AIM OF THE EXERCISE
An exact copy of the lines from the start of the material below through the line containing "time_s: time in" is the required answer, and it includes no pictures.

=== Section Start ===

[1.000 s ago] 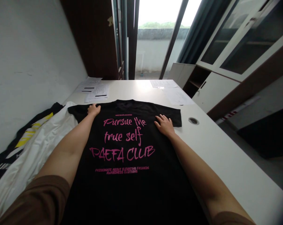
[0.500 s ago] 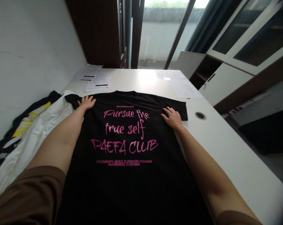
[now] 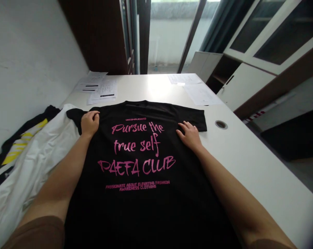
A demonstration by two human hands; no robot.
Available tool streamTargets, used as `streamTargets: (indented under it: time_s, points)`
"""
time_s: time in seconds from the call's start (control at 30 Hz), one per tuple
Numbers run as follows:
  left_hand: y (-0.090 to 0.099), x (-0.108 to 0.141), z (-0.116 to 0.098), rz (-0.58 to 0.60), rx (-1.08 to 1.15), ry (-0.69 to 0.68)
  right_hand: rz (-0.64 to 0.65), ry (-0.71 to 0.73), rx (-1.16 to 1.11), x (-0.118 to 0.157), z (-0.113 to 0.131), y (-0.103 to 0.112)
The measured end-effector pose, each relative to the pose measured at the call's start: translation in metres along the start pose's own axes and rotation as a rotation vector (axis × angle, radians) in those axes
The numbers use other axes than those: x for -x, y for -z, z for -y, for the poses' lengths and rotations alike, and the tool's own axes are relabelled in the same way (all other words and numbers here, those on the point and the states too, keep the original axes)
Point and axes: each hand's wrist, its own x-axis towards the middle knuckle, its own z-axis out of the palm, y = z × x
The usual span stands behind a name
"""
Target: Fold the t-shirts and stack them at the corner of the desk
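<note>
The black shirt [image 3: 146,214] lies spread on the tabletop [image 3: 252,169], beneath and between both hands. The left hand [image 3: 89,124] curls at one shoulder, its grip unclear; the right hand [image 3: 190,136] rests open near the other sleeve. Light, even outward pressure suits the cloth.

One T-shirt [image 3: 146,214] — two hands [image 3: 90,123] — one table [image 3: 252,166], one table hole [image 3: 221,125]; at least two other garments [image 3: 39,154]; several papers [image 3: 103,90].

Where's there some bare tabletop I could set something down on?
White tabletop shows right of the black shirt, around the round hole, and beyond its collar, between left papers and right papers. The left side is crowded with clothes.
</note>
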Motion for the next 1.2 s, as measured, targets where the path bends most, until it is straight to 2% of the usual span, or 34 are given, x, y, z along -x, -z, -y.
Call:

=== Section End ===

TASK ANSWER
[1.000 s ago] 
[0.500 s ago] 
[now] 
A demonstration by two human hands; no robot.
Available tool streamTargets, used as `streamTargets: (indented under it: time_s, points)`
"""
time_s: time in seconds from the call's start (control at 30 Hz), one per tuple

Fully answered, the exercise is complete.